# [EXERCISE OBJECTIVE]
Write out all of the data exactly as it appears.

-----

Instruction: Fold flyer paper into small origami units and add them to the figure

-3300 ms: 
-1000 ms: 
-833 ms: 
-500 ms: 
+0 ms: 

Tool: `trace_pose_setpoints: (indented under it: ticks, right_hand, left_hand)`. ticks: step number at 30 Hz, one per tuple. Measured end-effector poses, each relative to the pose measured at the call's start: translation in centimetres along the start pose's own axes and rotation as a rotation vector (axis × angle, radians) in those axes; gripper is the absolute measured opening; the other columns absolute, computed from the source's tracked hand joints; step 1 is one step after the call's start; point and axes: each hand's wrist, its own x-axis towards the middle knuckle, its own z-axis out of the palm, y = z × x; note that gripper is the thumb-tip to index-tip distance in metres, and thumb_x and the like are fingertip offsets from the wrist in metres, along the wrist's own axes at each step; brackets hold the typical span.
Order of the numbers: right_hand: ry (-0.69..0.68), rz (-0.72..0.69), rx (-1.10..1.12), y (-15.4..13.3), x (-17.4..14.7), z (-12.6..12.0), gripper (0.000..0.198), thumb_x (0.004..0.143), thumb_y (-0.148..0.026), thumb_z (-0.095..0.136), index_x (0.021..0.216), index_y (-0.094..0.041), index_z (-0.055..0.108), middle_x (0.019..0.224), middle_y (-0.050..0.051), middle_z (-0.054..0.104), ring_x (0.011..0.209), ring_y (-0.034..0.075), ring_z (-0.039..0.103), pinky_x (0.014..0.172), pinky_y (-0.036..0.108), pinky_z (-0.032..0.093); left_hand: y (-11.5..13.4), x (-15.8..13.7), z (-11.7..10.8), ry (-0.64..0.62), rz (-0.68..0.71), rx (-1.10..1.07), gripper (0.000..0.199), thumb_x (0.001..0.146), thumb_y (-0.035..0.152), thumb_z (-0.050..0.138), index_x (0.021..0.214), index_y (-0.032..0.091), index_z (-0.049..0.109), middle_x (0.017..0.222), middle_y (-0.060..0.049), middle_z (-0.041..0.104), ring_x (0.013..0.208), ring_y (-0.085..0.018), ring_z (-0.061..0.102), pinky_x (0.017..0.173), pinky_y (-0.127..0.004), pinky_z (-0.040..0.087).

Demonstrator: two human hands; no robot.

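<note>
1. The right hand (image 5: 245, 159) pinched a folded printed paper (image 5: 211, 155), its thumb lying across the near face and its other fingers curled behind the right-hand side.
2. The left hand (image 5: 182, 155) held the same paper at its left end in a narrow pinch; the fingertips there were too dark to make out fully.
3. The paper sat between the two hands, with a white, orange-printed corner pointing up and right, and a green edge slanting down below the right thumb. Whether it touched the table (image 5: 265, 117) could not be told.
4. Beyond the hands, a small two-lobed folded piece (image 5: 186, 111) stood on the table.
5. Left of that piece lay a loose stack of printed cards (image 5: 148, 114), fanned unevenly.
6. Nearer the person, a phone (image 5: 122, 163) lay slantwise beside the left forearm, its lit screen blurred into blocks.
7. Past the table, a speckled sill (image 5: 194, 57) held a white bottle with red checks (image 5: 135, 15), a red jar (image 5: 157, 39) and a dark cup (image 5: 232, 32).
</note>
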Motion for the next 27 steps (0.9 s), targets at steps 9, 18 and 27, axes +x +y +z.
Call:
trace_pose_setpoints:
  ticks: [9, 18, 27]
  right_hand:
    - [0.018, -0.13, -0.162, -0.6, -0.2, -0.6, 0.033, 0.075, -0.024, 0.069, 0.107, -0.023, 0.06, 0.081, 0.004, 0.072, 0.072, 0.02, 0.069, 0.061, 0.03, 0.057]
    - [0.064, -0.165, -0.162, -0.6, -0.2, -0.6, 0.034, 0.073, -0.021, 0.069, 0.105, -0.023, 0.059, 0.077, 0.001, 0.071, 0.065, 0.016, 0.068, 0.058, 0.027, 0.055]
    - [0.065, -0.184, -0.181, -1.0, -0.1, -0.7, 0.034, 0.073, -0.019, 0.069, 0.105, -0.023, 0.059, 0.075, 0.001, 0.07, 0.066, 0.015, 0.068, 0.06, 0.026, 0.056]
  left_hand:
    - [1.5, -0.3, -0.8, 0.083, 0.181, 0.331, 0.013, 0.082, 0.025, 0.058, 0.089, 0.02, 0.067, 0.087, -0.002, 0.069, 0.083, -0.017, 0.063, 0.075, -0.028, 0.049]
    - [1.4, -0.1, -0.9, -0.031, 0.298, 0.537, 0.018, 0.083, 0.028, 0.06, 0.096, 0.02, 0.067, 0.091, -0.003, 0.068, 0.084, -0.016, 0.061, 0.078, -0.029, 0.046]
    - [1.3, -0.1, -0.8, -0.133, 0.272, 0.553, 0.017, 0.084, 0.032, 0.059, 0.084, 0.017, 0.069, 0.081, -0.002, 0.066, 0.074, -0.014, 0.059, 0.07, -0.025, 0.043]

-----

# [SOLUTION TO THE PROBLEM]
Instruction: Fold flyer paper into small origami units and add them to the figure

-3300 ms: 
-1000 ms: 
-833 ms: 
-500 ms: 
+0 ms: 

Tool: `trace_pose_setpoints: (indented under it: ticks, right_hand, left_hand)`. ticks: step number at 30 Hz, one per tuple. Measured end-effector poses, each relative to the pose measured at the call's start: translation in centimetres along the start pose's own axes and rotation as a rotation vector (axis × angle, radians) in those axes; gripper is the absolute measured opening; the other columns absolute, computed from the source's tracked hand joints; step 1 is one step after the call's start; point and axes: each hand's wrist, its own x-axis towards the middle knuckle, its own z-axis out of the palm, y = z × x; note that gripper is the thumb-tip to index-tip distance in metres, and thumb_x and the like are fingertip offsets from the wrist in metres, along the wrist's own axes at each step; brackets hold the typical span.
Order of the numbers: right_hand: ry (-0.69..0.68), rz (-0.72..0.69), rx (-1.10..1.12), y (-15.4..13.3), x (-17.4..14.7), z (-12.6..12.0), gripper (0.000..0.198), thumb_x (0.004..0.143), thumb_y (-0.148..0.026), thumb_z (-0.095..0.136), index_x (0.021..0.216), index_y (-0.094..0.041), index_z (-0.055..0.108), middle_x (0.019..0.224), middle_y (-0.050..0.051), middle_z (-0.054..0.104), ring_x (0.011..0.209), ring_y (-0.034..0.075), ring_z (-0.039..0.103), pinky_x (0.014..0.172), pinky_y (-0.036..0.108), pinky_z (-0.032..0.093); left_hand: y (-11.5..13.4), x (-15.8..13.7), z (-11.7..10.8), ry (-0.64..0.62), rz (-0.68..0.71), rx (-1.10..1.07), gripper (0.000..0.199), thumb_x (0.001..0.146), thumb_y (-0.035..0.152), thumb_z (-0.050..0.138), index_x (0.021..0.214), index_y (-0.032..0.091), index_z (-0.049..0.109), middle_x (0.017..0.222), middle_y (-0.060..0.049), middle_z (-0.041..0.104), ring_x (0.013..0.208), ring_y (-0.085..0.018), ring_z (-0.061..0.102), pinky_x (0.017..0.173), pinky_y (-0.127..0.004), pinky_z (-0.040..0.087).

Demonstrator: two human hands; no robot.

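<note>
1. The right hand (image 5: 245, 159) pinched a folded printed paper (image 5: 211, 155), its thumb lying across the near face and its other fingers curled behind the right-hand side.
2. The left hand (image 5: 182, 155) held the same paper at its left end in a narrow pinch; the fingertips there were too dark to make out fully.
3. The paper sat between the two hands, with a white, orange-printed corner pointing up and right, and a green edge slanting down below the right thumb. Whether it touched the table (image 5: 265, 117) could not be told.
4. Beyond the hands, a small two-lobed folded piece (image 5: 186, 111) stood on the table.
5. Left of that piece lay a loose stack of printed cards (image 5: 148, 114), fanned unevenly.
6. Nearer the person, a phone (image 5: 122, 163) lay slantwise beside the left forearm, its lit screen blurred into blocks.
7. Past the table, a speckled sill (image 5: 194, 57) held a white bottle with red checks (image 5: 135, 15), a red jar (image 5: 157, 39) and a dark cup (image 5: 232, 32).
</note>
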Motion for the next 27 steps (0.9 s), targets at steps 9, 18 and 27, axes +x +y +z.
Call:
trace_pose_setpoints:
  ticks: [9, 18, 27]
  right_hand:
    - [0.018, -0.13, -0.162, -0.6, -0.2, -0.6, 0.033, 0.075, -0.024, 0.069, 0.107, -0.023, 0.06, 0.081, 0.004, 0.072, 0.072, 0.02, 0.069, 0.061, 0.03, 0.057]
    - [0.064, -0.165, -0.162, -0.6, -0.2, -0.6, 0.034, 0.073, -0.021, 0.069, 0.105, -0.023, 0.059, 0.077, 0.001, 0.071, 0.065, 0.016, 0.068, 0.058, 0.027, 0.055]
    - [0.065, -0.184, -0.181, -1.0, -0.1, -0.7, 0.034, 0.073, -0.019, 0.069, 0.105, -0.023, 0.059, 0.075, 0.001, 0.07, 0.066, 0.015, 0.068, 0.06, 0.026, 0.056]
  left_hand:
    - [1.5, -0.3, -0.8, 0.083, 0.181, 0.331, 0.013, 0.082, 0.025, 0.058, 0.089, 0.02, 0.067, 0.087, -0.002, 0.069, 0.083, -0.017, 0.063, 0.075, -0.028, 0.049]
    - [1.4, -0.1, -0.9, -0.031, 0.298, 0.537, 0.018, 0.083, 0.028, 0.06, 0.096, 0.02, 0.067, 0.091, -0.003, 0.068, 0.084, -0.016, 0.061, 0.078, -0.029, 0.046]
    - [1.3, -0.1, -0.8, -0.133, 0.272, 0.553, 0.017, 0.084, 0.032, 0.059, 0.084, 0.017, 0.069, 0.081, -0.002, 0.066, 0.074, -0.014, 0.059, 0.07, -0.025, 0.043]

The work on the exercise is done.